Healing activity follows this spiritual commitment. Jesus, Mary Baker Eddy, and many in the Bible approached their endeavors with a spiritual outlook, lifting their thought and view above the conflicts around them. They relied on spiritual law, which is based on the governing Principle that is Love, to protect and guide them. They looked up for direction, not out at the conflict. When they followed this spiritual course, aggression had no power over them.
How can we do the same in a personal conflict? How do we lift our thought above the fray to see God’s man and woman in ourselves and others if we’re in the middle of a dispute?
A few years ago I found myself in a confrontation with a close family member, which arose suddenly and, in my view, without cause. I felt unjustly accused and spent days arguing with this individual in my mind. Distance arose between us. I was happy to go my way, but not with a very loving thought. When I’d try to pray about the situation, I would inevitably return to the argument. The Bible instructs, “Be ye therefore followers of God, as dear children; and walk in love” (Ephesians 5:1, 2). To walk in love was my goal, but that goal and the justification of my position weren’t in harmony. I had to make the goal of walking in love my first priority and trust the outcome.
I found guidance in Science and Health with Key to the Scriptures by Mary Baker Eddy when she notes: “What is the model before mortal mind? Is it imperfection, joy, sorrow, sin, suffering? Have you accepted the mortal model?” Citing the difficulties engendered by this, she then goes on to say: “To remedy this, we must first turn our gaze in the right direction, and then walk that way. We must form perfect models in thought and look at them continually, or we shall never carve them out in grand and noble lives.”
I had to consider what qualities I was seeing in this person and in myself and strive to see God’s child, His spiritual image, instead. Mrs. Eddy again offers guidance: “Let unselfishness, goodness, mercy, justice, health, holiness, love—the kingdom of heaven—reign within us, and sin, disease, and death will diminish until they finally disappear” (Science and Health, p. 248).
Every time this individual came to mind, I no longer let my thought race back to the argument. Instead I affirmed the nature of God that we both reflected—love, purity, spiritual understanding, unselfishness. Our identities were spiritual, not a result of family history or opinions.
At one point another accusation arrived. I answered quietly: “That is not true. You know it, and I know it. None of this is true about who I am or about how I think about you.” This time I was responding not as an argumentative family member, but as someone who had lifted thought above the fray and could see us both as the loving and loved idea of God, His reflection.
That was the end of it. That quickly and that simply. The person responded, “Thank you.” The conflict that had lasted for months was over in minutes, without arguing, once the misconception was dissolved and the true conception for both of us took its place.

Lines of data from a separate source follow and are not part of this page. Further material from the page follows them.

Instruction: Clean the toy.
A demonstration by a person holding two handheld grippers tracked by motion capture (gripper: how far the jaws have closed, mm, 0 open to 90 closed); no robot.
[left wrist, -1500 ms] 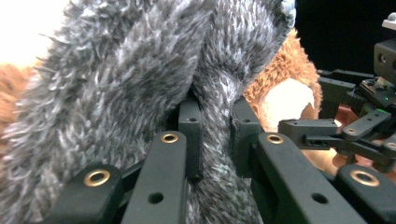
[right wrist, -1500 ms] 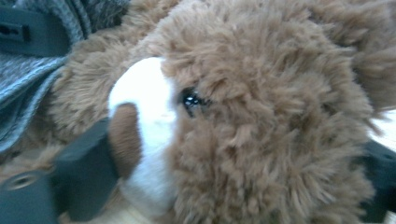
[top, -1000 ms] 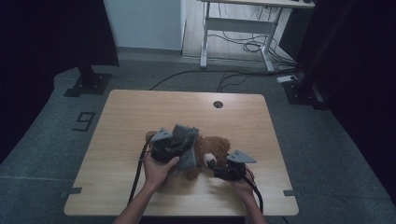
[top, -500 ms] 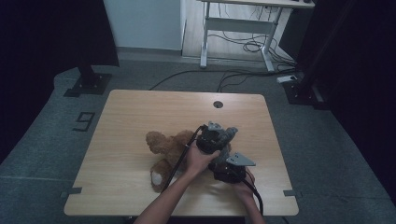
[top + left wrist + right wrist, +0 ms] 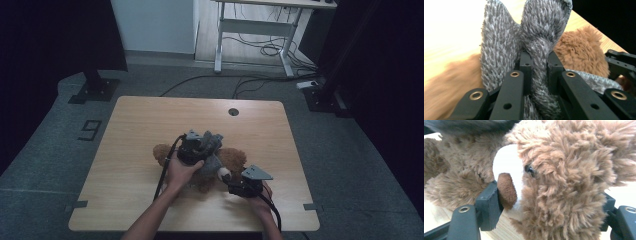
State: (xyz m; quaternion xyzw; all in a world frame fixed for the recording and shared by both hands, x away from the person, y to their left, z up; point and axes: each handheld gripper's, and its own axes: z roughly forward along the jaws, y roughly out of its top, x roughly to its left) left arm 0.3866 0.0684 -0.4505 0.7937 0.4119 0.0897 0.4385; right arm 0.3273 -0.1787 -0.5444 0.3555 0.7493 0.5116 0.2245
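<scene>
A brown teddy bear (image 5: 234, 159) lies on the wooden table (image 5: 150, 120) near its front edge. A grey knitted cloth (image 5: 214, 142) is draped over the bear's middle. My left gripper (image 5: 206, 144) hovers over the bear, shut on a twisted fold of the grey cloth (image 5: 499, 45); my left gripper (image 5: 539, 57) pinches it between both pads. The bear's fur (image 5: 581, 52) shows behind. My right gripper (image 5: 231, 179) lies low at the bear's right end. In the right gripper view, my right gripper (image 5: 548, 205) is shut on the bear's head (image 5: 564, 170), one pad at the snout.
A small dark round hole (image 5: 233, 111) sits near the table's far edge. Beyond the table stand a white desk frame (image 5: 252, 30) with cables on the floor and black stand bases (image 5: 95, 90). The far half of the tabletop is bare wood.
My left gripper swung right across the bear with the grey cloth, then came partly back left. The right gripper kept still on the bear's head.
</scene>
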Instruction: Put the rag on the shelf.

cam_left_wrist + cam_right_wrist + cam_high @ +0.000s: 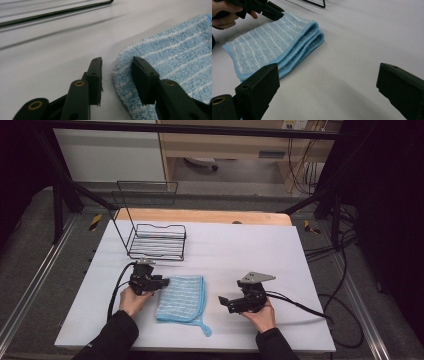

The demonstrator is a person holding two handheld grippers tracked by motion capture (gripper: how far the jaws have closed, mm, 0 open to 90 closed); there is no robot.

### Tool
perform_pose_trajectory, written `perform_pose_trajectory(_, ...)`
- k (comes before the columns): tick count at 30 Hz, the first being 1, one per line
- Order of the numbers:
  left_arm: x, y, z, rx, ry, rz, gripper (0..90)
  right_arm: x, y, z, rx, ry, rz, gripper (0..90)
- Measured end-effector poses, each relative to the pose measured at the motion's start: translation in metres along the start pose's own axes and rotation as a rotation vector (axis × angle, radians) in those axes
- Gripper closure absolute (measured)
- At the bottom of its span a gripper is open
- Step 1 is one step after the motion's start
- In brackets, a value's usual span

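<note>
The folded blue towel (181,298) lies near the table's (280,250) front edge. Its left corner is straddled by the left gripper (117,68), not yet pinched; the right gripper (328,82) is held wide open, empty.

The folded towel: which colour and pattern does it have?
Light blue towel with thin white stripes; clearest in the right gripper view.

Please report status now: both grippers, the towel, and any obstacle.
Left gripper open, jaws astride the towel corner. Right gripper open, clear of towel. Towel folded, flat on table. Wire rack behind, not in the way.
</note>
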State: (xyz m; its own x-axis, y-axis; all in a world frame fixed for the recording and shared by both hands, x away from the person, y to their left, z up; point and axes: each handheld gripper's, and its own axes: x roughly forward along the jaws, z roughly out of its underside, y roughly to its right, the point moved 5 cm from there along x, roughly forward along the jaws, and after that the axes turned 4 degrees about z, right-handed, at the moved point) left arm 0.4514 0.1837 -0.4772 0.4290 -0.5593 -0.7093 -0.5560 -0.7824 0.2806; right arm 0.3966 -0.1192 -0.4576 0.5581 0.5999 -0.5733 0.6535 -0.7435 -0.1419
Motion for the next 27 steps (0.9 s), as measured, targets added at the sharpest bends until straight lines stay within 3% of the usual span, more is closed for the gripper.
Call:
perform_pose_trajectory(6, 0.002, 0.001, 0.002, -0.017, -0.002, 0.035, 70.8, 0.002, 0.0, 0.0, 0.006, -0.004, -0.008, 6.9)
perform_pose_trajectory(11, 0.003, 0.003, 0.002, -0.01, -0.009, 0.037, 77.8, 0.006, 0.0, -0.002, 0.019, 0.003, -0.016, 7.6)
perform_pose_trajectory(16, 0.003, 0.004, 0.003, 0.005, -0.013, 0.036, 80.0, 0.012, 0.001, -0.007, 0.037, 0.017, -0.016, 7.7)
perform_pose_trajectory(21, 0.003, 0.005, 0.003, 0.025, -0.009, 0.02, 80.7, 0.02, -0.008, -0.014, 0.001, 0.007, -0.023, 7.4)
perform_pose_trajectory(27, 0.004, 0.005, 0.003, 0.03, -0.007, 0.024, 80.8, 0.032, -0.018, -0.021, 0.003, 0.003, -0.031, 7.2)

Prayerfully approaching a conflict doesn’t necessarily mean our view prevails, but it does mean that we are opening our thought and listening. As thought lifts spiritually and we seek to “follow the directions of God,” we find ourselves embracing the higher ideal of man and woman rather than focusing on a flawed person—be that person ourself or another. We can mentally step away from a conflict even if we can’t always remove ourselves physically. Sometimes we may agree to disagree on the specific dispute. But we can always agree to and affirm the spiritual unity of ourselves and others with the governing Principle of Love.
In our relationships with individuals and with the larger world, we can strive to “walk in love” and trust the divine Principle of Love to show us the way.